Christian Magnan propose une discussion très pertinente mais que nous ne pouvons reproduire ici concernant les prétendues constantes universelles (dont par ailleurs de nombreux physiciens contestent aujourd’hui le caractère d’universalité et même le caractère « réel », car elles pourraient être comme toute formalisation en science une création permettant à l’homme d’organiser le monde dans lequel il se trouve et dont il est le produit). Pour lui, il est gratuit d’affirmer que la vie et la pensée n’auraient pas pu apparaître dans un univers différent du nôtre. En effet, nous ne disposons pas de tels univers différents pour « falsifier » cette affirmation. Nous pourrions tout aussi bien et tout aussi gratuitement affirmer qu’il existe un nombre N d’univers où des formes de vie et de pensée différentes des nôtres existent. La science ne peut parler avec pertinence que d’entités en nombre suffisant pour que l’on puisse les classer en catégories et les comparer. Or notre univers est unique. Les modèles d’univers différents suggérés par le calcul ne sont pas représentatifs d’univers différents, puisque rien ne permet de démontrer leur exactitude. La cosmologie est incapable d’imaginer des univers pluriels. Elle n’est même pas capable de sortir de l’univers pour le décrire de l’extérieur.

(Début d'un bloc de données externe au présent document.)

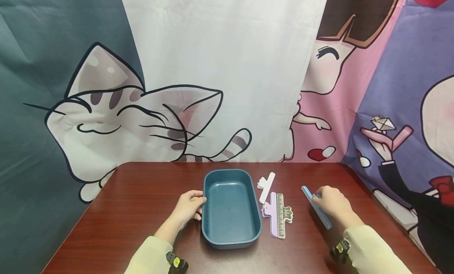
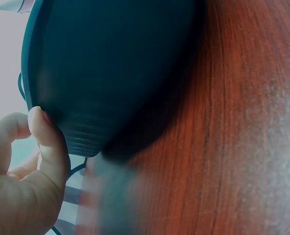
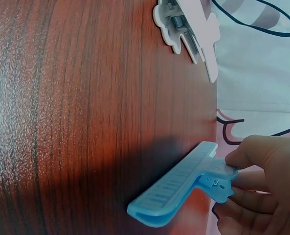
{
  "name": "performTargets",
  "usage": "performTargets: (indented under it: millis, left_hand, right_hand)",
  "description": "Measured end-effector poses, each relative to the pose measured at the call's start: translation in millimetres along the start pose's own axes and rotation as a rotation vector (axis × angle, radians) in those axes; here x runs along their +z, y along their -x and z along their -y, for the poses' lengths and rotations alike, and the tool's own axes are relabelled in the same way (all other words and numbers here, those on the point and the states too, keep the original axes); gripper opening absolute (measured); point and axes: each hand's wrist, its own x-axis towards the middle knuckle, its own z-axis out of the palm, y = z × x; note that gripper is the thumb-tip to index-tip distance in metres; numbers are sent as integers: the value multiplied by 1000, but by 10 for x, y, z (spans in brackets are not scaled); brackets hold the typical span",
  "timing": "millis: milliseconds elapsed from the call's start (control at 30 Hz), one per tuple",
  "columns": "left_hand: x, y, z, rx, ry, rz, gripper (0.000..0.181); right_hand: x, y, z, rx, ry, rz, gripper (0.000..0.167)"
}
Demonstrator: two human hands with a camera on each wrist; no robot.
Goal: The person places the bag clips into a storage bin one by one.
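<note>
A dark teal plastic bin stands on the table with nothing in it. My left hand grips its left rim, with the thumb against the wall in the left wrist view. On the right, my right hand pinches the handle of a light blue bag clip. That clip's long bar slants close over the tabletop in the right wrist view; whether it touches the wood I cannot tell.
Right of the bin lie a white bag clip, a purple bag clip and a dark patterned clip, the last two side by side. The reddish-brown wooden table ends at a cartoon-printed cloth behind it.
</note>
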Motion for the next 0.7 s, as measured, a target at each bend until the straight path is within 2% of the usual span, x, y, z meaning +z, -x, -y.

Tout ceci fait que les constantes dites universelles, présentées comme d’extraordinaires coïncidences ayant permis l’apparition de la vie ne font que refléter notre ignorance de ce que sont véritablement les caractéristiques de notre univers au regard de celles que pourraient présenter d’autres univers et de celles qui seraient nécessaires à la vie sous sa forme actuelle ou sous d’autres formes. Il n’y a donc pas là matière à s’interroger. L’univers est ce qu’il est, la vie est ce qu’elle est, point final. Confessons les limites de nos connaissances actuelles et passons à autre chose.